Entertaining the Keto Way: St. Louis Style Ribs and BBQ Sauce

Here we go... it’s time to start planning for 3-day weekends and summer barbecues. Over the next 6 weeks, I’ll be sharing some of my favorite meals-for-the-masses on the blog, so make sure to check back in when you're in need of a keto-friendly dish! 

Living keto can be tricky when trying to incorporate this healthy eating lifestyle into being able to hang out or host get-togethers during the summer months. The typical potato salad, fruit salad or hot dogs and burgers with buns will no longer suffice

So what’s a keto peep to do?

Have no fear, you’ll have all of the tools and recipes you need to make this the summer of weight-loss, well-being, and most importantly, fun!

Today, I’ll be sharing my recipe for St. Louis Style Ribs and BBQ sauce. This is one recipe that takes a little time to prepare but... it's so worth it

It’s a crowd pleaser and, whether you’re cooking for other keto friends or not, everyone will be licking their fingers, looking for seconds.

St.

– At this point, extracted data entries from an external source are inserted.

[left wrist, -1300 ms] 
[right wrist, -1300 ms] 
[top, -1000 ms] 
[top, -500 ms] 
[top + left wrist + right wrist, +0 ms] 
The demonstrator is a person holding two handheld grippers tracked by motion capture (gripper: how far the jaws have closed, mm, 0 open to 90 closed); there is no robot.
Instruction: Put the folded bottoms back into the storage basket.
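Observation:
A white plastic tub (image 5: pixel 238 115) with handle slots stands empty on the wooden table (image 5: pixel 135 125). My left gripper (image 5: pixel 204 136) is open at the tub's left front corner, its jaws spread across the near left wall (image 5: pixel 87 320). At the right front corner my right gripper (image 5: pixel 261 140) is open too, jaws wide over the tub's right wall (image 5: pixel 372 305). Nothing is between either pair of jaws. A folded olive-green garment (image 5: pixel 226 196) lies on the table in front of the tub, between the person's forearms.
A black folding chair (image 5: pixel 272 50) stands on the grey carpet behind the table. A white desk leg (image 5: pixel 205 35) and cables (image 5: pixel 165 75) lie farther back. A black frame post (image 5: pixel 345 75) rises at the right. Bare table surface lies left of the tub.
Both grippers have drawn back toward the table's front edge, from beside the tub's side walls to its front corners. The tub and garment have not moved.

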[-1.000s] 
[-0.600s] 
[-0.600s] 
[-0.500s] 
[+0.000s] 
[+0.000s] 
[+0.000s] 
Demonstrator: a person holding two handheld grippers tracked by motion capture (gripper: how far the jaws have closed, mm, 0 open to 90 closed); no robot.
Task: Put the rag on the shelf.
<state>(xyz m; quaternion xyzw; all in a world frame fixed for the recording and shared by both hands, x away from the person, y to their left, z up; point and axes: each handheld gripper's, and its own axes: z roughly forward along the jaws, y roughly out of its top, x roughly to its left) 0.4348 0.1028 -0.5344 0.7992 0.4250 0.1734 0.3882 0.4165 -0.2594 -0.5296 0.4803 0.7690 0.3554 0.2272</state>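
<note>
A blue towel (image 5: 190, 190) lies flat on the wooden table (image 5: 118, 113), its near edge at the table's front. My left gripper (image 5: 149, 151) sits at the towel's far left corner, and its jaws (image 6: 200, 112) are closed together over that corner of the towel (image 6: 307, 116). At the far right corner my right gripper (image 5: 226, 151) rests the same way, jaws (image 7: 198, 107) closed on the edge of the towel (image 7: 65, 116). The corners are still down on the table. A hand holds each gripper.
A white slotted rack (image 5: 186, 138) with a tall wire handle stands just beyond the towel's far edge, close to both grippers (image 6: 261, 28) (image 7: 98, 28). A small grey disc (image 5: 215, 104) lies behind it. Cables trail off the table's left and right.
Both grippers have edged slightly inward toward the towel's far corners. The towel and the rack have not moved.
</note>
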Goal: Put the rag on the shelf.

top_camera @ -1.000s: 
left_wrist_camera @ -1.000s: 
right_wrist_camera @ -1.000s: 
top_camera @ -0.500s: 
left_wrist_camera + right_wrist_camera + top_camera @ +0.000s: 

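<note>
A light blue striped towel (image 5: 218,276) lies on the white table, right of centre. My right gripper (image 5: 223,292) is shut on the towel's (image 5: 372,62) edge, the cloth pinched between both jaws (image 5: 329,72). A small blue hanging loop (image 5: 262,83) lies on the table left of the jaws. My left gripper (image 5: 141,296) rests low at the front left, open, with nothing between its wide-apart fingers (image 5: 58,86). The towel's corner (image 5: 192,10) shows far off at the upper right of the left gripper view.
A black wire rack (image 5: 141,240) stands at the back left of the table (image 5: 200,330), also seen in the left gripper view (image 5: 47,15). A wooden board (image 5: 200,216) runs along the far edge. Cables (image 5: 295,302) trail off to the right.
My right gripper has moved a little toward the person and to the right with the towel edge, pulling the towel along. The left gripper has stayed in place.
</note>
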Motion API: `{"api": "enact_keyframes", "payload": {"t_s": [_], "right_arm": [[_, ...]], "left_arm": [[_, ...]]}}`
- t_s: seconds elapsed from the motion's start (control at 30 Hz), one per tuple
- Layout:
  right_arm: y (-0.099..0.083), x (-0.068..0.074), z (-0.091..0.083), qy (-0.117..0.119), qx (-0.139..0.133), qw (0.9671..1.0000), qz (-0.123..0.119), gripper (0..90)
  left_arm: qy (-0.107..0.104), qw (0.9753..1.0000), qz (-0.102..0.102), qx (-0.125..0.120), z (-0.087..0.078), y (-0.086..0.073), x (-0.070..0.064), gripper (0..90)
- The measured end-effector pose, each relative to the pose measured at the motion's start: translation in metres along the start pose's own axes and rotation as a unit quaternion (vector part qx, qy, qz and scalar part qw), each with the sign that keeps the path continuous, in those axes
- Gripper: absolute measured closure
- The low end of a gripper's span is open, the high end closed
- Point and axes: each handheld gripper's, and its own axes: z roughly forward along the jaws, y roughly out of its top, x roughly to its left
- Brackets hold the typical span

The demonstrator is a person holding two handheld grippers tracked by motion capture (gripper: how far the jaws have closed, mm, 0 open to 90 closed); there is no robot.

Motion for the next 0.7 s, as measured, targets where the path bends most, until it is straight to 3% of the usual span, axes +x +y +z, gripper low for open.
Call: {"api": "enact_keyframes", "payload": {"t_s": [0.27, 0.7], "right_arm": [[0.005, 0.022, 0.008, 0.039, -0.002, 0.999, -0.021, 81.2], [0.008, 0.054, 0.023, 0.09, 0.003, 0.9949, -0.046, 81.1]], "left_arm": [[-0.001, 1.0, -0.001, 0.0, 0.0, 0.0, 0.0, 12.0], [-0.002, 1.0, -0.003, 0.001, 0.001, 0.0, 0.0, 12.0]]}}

Louis Ribs tend to be a little tougher than the baby back ribs but when cooked slow and low, they will fall of the bone just like their counterparts.

When you go to add the sauce, you can easily put these on the barbecue to finish them instead of putting them back in the oven.

I like to buy my ribs from Whole Foods when they have their top-of-the-line, Step 5, on sale. If you aren’t familiar with Whole Foods and their labeling, Step 5 is their cleanest, most animal-centered meats where the animals live on the same farm for their entire lives. This is about as close to buying your meats straight from the farmer, as most people can get. 

Quality counts 100%. 

Now, without further ado, it’s time for my finger-licking rib recipe.

St. Louis Style Ribs and BBQ sauce


  • 4-5 lbs of St. Louis Style Ribs

Dry Rub:

  • 2 tbsps of chili powder
  • 1 ½ tsp of paprika
  • 1 ½ tsp of salt
  • 1 ½ tsp of garlic granules
  • ½ tsp pepper
  • ¼ tsp cayenne (can do less if you're not a fan of spicy)
  • ¼ tsp of stevia powder

BBQ Sauce:

  • 1 ¾ cups of tomato sauce
  • 1 tbsp ketchup
  • 1 tbsp + 1 tsp of apple cider vinegar
  • 1 tbsp + 1 tsp of worcestershire sauce
  • 1 tsp of Dy Rub
  • 1 tsp salt
  • ¼ tsp of garlic granules
  • ½ tsp of chili powder
  • ¼ tsp of stevia powder



Preheat oven to 250.

Mix all of the dry rub seasonings together. 

Take out 1 tsp of the rub to use in the BBQ Sauce (see instructions below).

Lay the ribs out on tin foil on 2 baking sheets. Coat the ribs well with the rub.

Wrap the ribs with more tin foil to seal them up. Bake for 4 hours.

Start BBQ Sauce 1 hour before ribs will be ready (see instructions below).

Take ribs out of the oven and spread the bbq sauce on them. 

Turn the oven up to 350 and place the ribs back in, uncovered. Bake for an additional 15-20 minutes. 

They should be tender and finger-lickin’ good.

BBQ Sauce:

An hour before the ribs are ready for the sauce, mix all of the ingredients and bring to a boil and then turn the heat down to a simmer.

Stir often and let it cook down and thicken up... about an hour.